The Missing
Page 16
I hope it’s not Mimi, I think, brushing leaves from my knees. I don’t know how William will cope if anything happens to her. He loves his mother with the sort of deliberateness with which he approaches paperwork; a focus that is almost entirely singular. She refers to him as her ‘precious first-born’ and tells me that he was the only thing that kept her alive when she suffered bleak post-natal depression.
‘Just to look at his face, those beautiful eyes, so innocent – as if he was just telling me to hold on.’
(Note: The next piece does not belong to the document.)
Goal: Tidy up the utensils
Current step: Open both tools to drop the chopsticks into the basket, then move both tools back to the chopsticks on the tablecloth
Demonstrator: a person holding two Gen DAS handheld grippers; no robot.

I had to get out of the house this morning. Mimi’s taken another turn. She had her meds as usual at eight o’clock, but by half past her eyes were darting to the window, growing agitated.
‘Where’s that robin?’ she was saying, over and over. ‘He’s got a message for me.’ She gripped my hand with her own, fingers digging into my skin hard enough to leave marks. ‘Who are you?’
‘It’s me, Mimi. Frances. William’s wife.’
Mimi turned towards me, her bony elbow knocking over the glass of water that stood on the nesting tables beside her bed. I cried out in dismay as it soaked into her sheets and lap, but she barely noticed. She looked at me curiously, her pale eyes searching my face.
‘Who’s William?’
‘Come on, let’s sit you up, get you out of that wet bed.’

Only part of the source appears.